The painting in question is not by de Silva Velázquez, but the artist knew (or knows) Vz' early works well. Some details even look like quotations, but this is in his case one more argument of not attributing the painting to him.
Posted by wolf moser on January 26,2012 | 12:03 PM
I read with great interest the article in the April, 2011 issue about the painting recently discovered in the Yale University cellar. It is obvious that John Marciari took great pains to investigate the discovery before he went public with the news.
But then I read the comments by Jonathan Brown of the New York University.
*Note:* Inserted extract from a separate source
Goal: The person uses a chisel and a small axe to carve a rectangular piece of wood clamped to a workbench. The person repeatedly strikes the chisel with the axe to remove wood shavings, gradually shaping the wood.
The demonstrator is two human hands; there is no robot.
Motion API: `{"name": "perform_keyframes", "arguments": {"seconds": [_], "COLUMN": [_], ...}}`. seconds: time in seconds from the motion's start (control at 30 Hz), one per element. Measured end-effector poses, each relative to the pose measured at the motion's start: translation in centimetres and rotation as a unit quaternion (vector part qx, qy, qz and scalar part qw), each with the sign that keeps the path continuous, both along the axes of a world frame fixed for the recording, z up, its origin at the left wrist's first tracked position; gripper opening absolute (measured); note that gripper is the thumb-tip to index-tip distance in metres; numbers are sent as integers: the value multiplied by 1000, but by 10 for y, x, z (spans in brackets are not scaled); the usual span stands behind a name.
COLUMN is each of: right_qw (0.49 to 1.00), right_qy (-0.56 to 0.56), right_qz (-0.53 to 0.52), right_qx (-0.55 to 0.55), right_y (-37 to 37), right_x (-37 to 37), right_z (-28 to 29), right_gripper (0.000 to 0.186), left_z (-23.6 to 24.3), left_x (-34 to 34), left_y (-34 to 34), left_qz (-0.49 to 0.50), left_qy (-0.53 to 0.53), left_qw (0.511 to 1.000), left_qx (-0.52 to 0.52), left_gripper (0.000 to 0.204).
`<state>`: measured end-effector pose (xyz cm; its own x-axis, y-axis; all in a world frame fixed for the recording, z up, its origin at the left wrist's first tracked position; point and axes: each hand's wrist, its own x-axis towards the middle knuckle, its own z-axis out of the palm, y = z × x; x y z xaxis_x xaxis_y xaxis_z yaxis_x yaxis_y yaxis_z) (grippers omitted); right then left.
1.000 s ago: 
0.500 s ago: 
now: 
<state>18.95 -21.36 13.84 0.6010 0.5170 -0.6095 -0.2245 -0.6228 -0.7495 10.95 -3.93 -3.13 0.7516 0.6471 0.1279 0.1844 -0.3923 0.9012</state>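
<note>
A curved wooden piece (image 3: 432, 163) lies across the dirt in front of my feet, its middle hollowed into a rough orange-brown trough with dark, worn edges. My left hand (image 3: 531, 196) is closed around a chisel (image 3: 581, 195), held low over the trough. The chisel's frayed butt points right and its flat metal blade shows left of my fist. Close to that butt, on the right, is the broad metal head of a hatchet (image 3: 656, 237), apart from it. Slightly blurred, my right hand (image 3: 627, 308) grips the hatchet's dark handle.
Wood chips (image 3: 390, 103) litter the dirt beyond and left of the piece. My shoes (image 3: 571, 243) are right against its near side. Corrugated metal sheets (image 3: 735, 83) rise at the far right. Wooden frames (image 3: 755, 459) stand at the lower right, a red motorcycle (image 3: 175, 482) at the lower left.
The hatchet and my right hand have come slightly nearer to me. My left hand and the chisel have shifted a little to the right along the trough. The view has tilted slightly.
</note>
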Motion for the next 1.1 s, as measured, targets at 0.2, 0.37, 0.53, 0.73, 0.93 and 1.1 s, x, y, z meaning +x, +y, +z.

It is obvious that Mr Brown is a rather self important art "critic" and one has to wonder what his position would be if he had been the one to discover this painting in the cellar of the New York University.
Mr. Brown, your bias/jealousy is a bit too obvious and shows in your comment "For what it's worth..."
Posted by Jim Dickie on April 27,2011 | 05:59 PM
That John Marciari is capable of running ultramarathons is quite believable, but his interpretation of "The Education of the Virgin" is a bit too breathless. Could Velazquez (or any other artist painting in the 1620s) so confidently anticipate the pontification (Pius IX) of 1854 that he/she would playfully extrapolate omniscience from immaculateness?
Mother Anne appears equally distracted, her "pointer" wandering down the page, her eyes gazing elsewhere.
Might the ladies' expressions be signalling that their male companion has (once again!) said something inappropriate?
Posted by Robert Rose on April 21,2011 | 09:45 AM
Probably not Velasquez. Another mystery find by another Museum to bring in more money. Another 'find' like the Van Gogh of last year. Happens almost very year.
Posted by Jocko on April 16,2011 | 03:41 PM
If I remember my second grade religion class, it was not Mary who was conceived by Divine Intervention. Mary conceived the Christ child, Jesus, without benefit of spousal partner. She is known as the Immaculate Mother in Catholic tradition. Whether or not she "was born with full knowledge and foresight of the events of her and her son's life" and already knew how to read was never mentioned by the nuns.I believe this needs some clarification.
Posted by Patricia Parker on April 12,2011 | 06:59 PM
I have reviewed many Velazques painting in my travels including the extensive collection at the Prado Museum. It would appear to me that characteristics reflected in this wonderful find are Velasquez.
Posted by John Hindinger on April 3,2011 | 10:56 AM
I'm not convinced either way; the posing of the characters, each directing their gaze towards a completely different focal point with one faded figure in the background either peeking in or gazing back at the viewer while exiting the scene are spot on Velasquez, yet the detail in the hair of the man just isn't there at all. Maybe it's the extensive "damage" that removed some top layers of paint. The author shouldn't refer to this wreck as "The Velasquez" just yet!
Posted by Deborah Taylor on March 29,2011 | 11:53 PM
How wonderful that John Maricari recognized the greatness that he was seeing! Thanks...
Posted by Angela Purcell on March 29,2011 | 04:26 PM
WOW !!! What a find. It really looks like the rest of the artist's works.